__Exercise brief__: Below is a listing; retype exactly the lines between the one containing "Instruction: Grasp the" and the one containing "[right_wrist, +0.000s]", inclusive, minus the pictures.

━━━━━━━━━━

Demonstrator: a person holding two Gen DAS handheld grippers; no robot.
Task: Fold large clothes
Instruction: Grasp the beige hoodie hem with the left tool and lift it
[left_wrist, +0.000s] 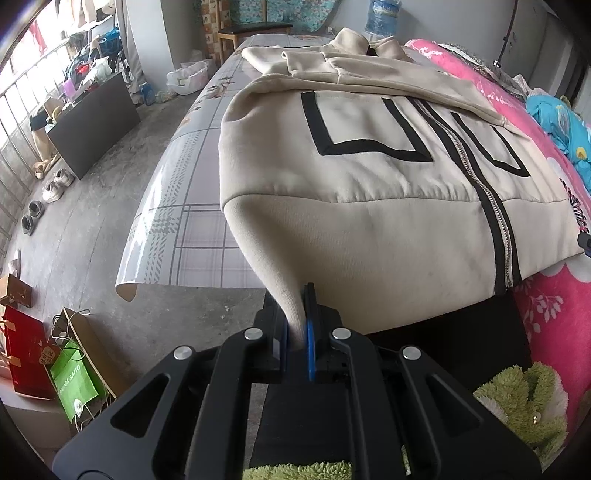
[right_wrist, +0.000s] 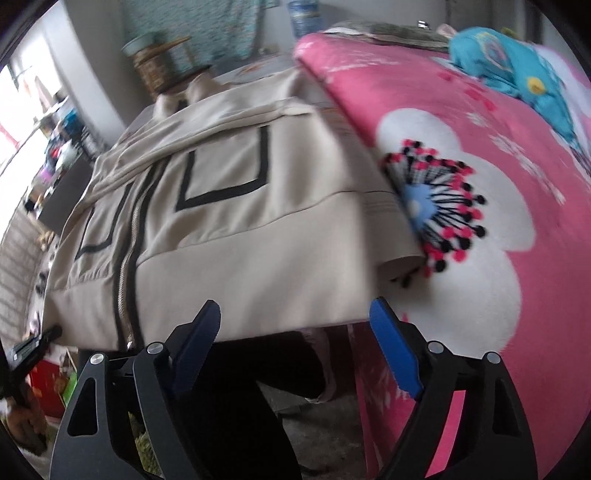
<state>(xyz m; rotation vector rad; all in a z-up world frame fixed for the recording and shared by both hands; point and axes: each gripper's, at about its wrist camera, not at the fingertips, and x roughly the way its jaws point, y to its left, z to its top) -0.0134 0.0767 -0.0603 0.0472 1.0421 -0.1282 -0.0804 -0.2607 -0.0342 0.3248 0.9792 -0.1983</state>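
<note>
Here the left gripper (left_wrist: 297, 325) is clamped tight on the lower left corner of the beige jacket (left_wrist: 369, 177), with a pinch of the ribbed hem drawn up into a narrow peak between its blue pads (left_wrist: 309, 350). The jacket lies front up and zipped along the bed, its hem nearest the cameras and its collar at the far end; both sleeves are folded in across the chest, and black outlined pockets sit on either side of the zipper (left_wrist: 491, 206). Its left side rests on a grey checked sheet (left_wrist: 195, 206) that curls up at the near corner, while its right side meets a pink floral blanket (left_wrist: 546, 306). In the right wrist view, which is blurred, the right gripper (right_wrist: 295, 317) stands wide, its two blue pads (right_wrist: 395, 354) spread apart with nothing between them, held just in front of the jacket's hem near the lower right corner and not touching the cloth. That corner lies at the edge of the blanket's large white flower (right_wrist: 480, 229). A blue garment (right_wrist: 517, 66) lies farther back on the blanket. Below the hem, dark trousers (right_wrist: 236, 387) of the person show, and on the floor to the left stand a green paper bag (left_wrist: 74, 376) and a red box (left_wrist: 26, 354)
</note>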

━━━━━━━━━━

__Task solution__:
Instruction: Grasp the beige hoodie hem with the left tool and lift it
[left_wrist, +0.000s] 
[right_wrist, +0.000s] 

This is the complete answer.